** Opening Collected data block **

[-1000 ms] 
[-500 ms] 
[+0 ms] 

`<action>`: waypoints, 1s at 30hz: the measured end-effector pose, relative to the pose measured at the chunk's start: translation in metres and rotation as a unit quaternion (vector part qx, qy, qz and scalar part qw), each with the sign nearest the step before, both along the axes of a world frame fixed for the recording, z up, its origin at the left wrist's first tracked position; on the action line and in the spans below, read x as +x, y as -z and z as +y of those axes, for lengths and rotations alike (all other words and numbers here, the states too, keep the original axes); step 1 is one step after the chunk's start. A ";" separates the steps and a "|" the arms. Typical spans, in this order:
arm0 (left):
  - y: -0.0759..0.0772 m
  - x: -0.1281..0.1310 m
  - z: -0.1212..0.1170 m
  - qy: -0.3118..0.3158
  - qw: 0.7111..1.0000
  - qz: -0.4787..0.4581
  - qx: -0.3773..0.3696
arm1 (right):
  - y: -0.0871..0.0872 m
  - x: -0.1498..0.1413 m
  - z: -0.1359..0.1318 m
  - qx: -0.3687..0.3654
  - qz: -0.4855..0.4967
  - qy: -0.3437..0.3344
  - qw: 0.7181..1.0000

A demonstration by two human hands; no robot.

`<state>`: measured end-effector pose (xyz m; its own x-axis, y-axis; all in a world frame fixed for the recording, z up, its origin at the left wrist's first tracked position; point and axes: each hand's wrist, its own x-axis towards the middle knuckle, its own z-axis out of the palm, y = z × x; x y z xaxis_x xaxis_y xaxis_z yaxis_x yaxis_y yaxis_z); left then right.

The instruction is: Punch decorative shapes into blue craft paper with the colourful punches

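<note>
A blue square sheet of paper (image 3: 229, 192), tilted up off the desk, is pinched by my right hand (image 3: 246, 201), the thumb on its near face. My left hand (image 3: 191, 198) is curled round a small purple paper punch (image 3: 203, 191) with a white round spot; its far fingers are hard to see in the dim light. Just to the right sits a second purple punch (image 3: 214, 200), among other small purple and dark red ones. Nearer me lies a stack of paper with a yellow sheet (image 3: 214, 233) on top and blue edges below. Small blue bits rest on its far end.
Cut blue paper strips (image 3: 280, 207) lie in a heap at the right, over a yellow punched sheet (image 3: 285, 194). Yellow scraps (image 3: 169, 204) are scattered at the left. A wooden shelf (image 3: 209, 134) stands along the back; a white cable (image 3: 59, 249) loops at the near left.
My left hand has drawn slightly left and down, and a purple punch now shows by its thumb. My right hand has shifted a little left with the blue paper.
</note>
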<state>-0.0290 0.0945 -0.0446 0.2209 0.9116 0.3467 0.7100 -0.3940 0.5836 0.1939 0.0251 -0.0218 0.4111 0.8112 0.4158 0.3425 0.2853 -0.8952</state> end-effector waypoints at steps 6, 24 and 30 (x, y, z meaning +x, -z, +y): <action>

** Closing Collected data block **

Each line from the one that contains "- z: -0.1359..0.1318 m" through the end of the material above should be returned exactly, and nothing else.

— The answer —
  - z: -0.1359..0.1318 m
  - qx: -0.3687..0.3654
  - qz: -0.4855..0.4967
  - qy: -0.3437..0.3344
  - qw: 0.7181..1.0000

A demonstration by two human hands; no robot.

`<state>`: measured end-effector pose (xyz m; its own x-axis, y-axis; all in a world frame fixed for the recording, z up, its origin at the left wrist's first tracked position; point and axes: each hand's wrist, its own x-axis towards the middle knuckle, its own z-axis out of the palm, y = z × x; x y z xaxis_x xaxis_y xaxis_z yaxis_x yaxis_y yaxis_z); left then right.

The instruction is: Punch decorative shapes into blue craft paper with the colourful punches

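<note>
A blue square sheet of paper (image 3: 229, 192), tilted up off the desk, is pinched by my right hand (image 3: 246, 201), the thumb on its near face. My left hand (image 3: 191, 198) is curled round a small purple paper punch (image 3: 203, 191) with a white round spot; its far fingers are hard to see in the dim light. Just to the right sits a second purple punch (image 3: 214, 200), among other small purple and dark red ones. Nearer me lies a stack of paper with a yellow sheet (image 3: 214, 233) on top and blue edges below. Small blue bits rest on its far end.
Cut blue paper strips (image 3: 280, 207) lie in a heap at the right, over a yellow punched sheet (image 3: 285, 194). Yellow scraps (image 3: 169, 204) are scattered at the left. A wooden shelf (image 3: 209, 134) stands along the back; a white cable (image 3: 59, 249) loops at the near left.
My left hand has drawn slightly left and down, and a purple punch now shows by its thumb. My right hand has shifted a little left with the blue paper.
</note>
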<state>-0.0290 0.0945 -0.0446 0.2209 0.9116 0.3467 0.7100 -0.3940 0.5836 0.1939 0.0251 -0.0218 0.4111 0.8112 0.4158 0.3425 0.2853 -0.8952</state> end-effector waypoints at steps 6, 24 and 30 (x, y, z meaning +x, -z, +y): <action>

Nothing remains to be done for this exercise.